Line by line, transcribe the listing below exactly.

DATA PROVIDED START

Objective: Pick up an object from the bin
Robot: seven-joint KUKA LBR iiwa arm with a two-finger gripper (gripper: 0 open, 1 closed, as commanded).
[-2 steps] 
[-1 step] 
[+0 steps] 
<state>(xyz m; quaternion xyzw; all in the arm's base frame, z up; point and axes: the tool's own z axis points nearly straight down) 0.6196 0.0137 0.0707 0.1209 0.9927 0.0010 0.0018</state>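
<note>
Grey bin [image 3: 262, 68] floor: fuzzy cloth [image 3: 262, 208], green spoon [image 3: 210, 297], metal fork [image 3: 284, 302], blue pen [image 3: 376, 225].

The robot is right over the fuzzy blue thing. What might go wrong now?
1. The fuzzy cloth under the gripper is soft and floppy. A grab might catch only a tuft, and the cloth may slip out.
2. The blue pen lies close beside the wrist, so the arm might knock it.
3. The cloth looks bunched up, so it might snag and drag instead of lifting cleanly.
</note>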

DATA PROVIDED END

_EXERCISE OUTPUT_
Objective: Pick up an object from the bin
Robot: seven-joint KUKA LBR iiwa arm with a two-finger gripper (gripper: 0 open, 1 closed, as commanded).
[-2 steps] 
[-1 step] 
[+0 steps] 
<state>(xyz m; quaternion xyzw; all in the arm's base frame, z up; point and axes: the tool's own z axis points nearly straight down) 0.6196 0.0137 0.0707 0.1209 0.9927 0.0010 0.0018</state>
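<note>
Grey bin [image 3: 262, 68] floor: fuzzy cloth [image 3: 262, 208], green spoon [image 3: 210, 297], metal fork [image 3: 284, 302], blue pen [image 3: 376, 225].

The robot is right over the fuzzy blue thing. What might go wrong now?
1. The fuzzy cloth under the gripper is soft and floppy. A grab might catch only a tuft, and the cloth may slip out.
2. The blue pen lies close beside the wrist, so the arm might knock it.
3. The cloth looks bunched up, so it might snag and drag instead of lifting cleanly.
</note>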

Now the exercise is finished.